Victor Carr was convicted of burglary, and he appeals. Reversed and remanded.

Farmer Merrill & Farmer, of Dothan, for appellant.

J.Q Smith, Atty. Gen., and Lamar Field, Asst. Atty. Gen., for the State.

BRICKEN P.J.

The defendant, a white boy 16 or 17 years of age, a crippled paralytic, who walked with a crutch, was indicted and convicted of the offense of burglary; the nature of the charge being that he broke into and entered the store of S.T Saliba. The property alleged to have been stolen was some pennies and cigarettes. The state relied for a conviction principally upon the confession of the accused and upon the testimony of Orlanda Jones, a 14 year old boy, who by his own testimony appears to have been an accomplice of the defendant in the commission of the act complained of.

It was admitted by defendant, when testifying as a witness in his own behalf, that he sold about a box and a half of cigarettes to a Mr.
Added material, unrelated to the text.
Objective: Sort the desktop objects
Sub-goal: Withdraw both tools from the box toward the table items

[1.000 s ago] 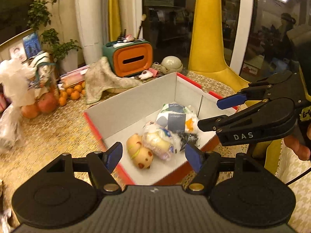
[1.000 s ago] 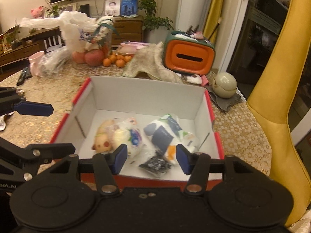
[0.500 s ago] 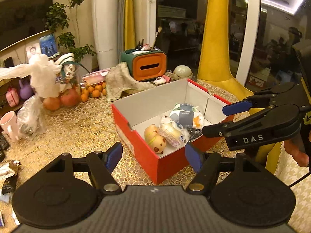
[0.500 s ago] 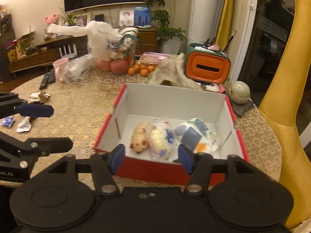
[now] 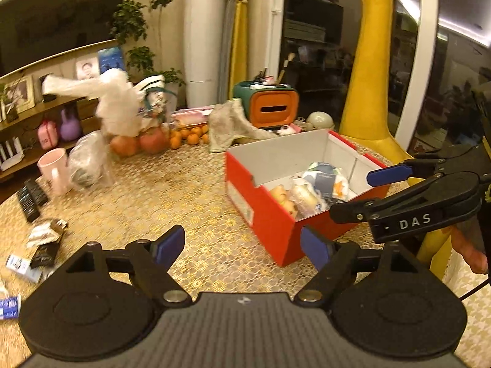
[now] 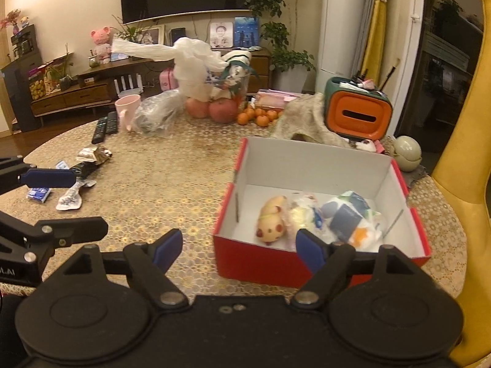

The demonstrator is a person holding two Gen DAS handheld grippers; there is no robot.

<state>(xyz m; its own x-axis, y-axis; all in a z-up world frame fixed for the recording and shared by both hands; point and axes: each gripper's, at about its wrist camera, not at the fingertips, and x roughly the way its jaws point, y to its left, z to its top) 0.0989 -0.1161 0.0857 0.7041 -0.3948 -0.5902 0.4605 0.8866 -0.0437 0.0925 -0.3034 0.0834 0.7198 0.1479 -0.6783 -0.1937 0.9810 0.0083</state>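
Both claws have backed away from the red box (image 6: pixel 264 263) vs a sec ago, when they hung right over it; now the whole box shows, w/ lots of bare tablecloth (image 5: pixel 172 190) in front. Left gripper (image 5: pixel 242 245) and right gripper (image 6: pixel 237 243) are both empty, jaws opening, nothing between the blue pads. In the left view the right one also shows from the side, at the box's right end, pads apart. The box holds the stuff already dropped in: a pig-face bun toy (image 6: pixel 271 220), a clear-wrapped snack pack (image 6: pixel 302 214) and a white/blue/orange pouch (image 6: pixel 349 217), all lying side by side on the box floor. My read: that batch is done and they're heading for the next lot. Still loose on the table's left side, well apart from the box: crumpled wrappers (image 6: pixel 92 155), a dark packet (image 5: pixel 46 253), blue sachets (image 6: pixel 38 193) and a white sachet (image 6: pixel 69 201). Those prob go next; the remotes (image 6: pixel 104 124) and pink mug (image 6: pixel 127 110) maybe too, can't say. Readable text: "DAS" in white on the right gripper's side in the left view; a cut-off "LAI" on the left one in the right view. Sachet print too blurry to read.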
Payne, but he insists that the boy Orlanda Jones, turned these cigarettes over to him to sell, and agreed to divide the proceeds thereof with defendant. On the trial, the defendant stoutly denied that he had anything to do with breaking into the store, or any knowledge in connection therewith, except that on the night of the alleged commission of the offense he and another boy, Grady Lamb, who testified in behalf of defendant, were together and saw the Jones boy with his hands, blouse, and pants full of cigarettes, near the store of Saliba; and it was the theory of the defendant that the boy, Orlanda Jones, committed the offense complained of.
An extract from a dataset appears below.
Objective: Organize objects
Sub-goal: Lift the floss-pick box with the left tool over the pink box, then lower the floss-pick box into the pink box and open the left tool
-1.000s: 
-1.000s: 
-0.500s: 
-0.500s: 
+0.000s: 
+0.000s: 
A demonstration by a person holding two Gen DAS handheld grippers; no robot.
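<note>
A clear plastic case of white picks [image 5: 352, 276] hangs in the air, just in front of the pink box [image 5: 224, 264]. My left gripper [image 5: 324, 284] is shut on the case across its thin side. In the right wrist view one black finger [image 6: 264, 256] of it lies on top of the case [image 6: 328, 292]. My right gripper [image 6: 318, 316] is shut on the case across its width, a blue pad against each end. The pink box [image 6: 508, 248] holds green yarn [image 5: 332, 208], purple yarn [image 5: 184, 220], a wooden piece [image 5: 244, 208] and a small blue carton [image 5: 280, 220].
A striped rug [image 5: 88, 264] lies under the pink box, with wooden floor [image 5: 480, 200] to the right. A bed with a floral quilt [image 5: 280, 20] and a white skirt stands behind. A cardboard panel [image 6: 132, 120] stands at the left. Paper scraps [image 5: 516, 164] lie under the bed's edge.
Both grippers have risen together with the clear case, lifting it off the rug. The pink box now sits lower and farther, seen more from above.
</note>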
It is earnestly insisted here that the court erred in admitting the alleged confession of the defendant in evidence. The insistence is that no proper predicate had been proven for the introduction of the confession, and that at the time the witness Domingas, the first state's witness to testify, was on the stand and testified to the confession, no evidence whatever of the corpus delicti had been offered. The record shows that Domingas testified: "I saw where the screen wire of the store was out." And immediately after this statement he was permitted to testify, over the objection of the defendant, as to the alleged confession. That the evidence quoted was not sufficient to prove the corpus delicti cannot be doubted. The error, however, in admitting the confession of the defendant at this juncture, if otherwise competent, was cured by the introduction of subsequent proof of the corpus delicti. In other words, if for this reason it be conceded that the confession was inadmissible when offered, it was rendered admissible, so far as this ground of objection is concerned, by subsequently showing the corpus delicti, and the error was cured thereby. Griffin v. State, 76 Ala. 29; Floyd v. State, 82 Ala. 16, 2 So. 683.
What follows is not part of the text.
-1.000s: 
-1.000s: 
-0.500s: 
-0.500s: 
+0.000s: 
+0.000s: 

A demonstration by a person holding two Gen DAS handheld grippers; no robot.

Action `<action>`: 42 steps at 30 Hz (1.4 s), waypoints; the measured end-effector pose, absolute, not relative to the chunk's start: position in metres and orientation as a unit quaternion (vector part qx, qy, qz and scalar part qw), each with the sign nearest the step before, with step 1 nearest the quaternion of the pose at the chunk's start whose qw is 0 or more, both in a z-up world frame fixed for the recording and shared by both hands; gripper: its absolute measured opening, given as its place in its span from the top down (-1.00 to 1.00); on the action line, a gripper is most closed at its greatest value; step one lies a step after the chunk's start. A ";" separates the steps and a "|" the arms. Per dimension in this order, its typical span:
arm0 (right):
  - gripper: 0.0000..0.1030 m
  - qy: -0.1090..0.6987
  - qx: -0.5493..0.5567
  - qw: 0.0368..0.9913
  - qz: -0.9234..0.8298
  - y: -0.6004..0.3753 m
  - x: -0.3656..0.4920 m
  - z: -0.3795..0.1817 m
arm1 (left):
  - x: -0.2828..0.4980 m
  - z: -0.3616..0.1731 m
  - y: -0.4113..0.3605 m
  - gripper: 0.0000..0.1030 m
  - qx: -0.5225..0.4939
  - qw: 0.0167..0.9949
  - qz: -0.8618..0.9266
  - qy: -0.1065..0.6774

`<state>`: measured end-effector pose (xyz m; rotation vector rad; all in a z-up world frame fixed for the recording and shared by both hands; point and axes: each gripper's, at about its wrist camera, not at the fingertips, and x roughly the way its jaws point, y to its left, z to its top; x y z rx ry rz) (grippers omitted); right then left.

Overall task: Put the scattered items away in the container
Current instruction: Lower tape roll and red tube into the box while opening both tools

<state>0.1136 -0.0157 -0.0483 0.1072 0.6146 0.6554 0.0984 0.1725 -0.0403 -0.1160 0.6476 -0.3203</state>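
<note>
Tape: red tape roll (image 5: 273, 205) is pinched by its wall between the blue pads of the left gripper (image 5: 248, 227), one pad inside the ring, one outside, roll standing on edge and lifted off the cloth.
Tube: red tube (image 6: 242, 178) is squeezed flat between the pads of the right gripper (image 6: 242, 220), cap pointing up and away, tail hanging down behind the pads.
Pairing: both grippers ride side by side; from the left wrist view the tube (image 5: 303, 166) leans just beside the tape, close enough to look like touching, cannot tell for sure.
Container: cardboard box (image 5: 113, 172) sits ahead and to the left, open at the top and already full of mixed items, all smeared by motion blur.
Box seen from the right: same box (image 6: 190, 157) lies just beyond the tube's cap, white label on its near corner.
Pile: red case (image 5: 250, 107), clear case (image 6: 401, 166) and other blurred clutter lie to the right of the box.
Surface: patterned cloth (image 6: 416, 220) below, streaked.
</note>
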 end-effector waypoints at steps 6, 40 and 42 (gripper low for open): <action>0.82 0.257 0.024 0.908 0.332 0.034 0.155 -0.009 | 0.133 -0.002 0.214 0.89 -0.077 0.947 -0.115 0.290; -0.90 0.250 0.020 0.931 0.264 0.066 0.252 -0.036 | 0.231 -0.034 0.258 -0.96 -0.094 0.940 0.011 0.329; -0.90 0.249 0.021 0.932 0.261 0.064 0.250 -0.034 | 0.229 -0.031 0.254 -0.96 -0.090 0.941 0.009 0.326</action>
This court does not feel called upon to discuss here the principle so often written which holds that, to render confessions and declarations competent evidence in a criminal prosecution, it is necessary that they were freely and voluntarily made, and that such confessions or incriminating declarations should always be received with great caution, and that they are prima facie inadmissible, and that the admissibility of confessions is for the court, but the weight thereof is for the jury. It has often been held that whether a confession was made voluntarily is for the court to determine, and in so determining the court should take into consideration the surrounding condition, situation, and character of the prisoner, and the circumstances under which it was made; and while ordinarily the character of the confession is shown by answers to appropriate questions, the court should look beyond these to the situation and character of the accused, and to all the circumstances surrounding him at the time the confession is made. Such evidence, that of confessions, being prima facie inadmissible, the burden is on the prosecution to establish the competency thereof, by showing on a preliminary inquiry that the mind of the accused was free from improper influence, and from any influence of hope or fear applied by another when he made the confession. In other words, the court in considering this question should be careful to ascertain that the confession proceeded from volition, and that it was not superinduced by any influence improperly exerted, and the court should not permit them, unless they clearly appear to have been made in such manner as to constitute them competent evidence.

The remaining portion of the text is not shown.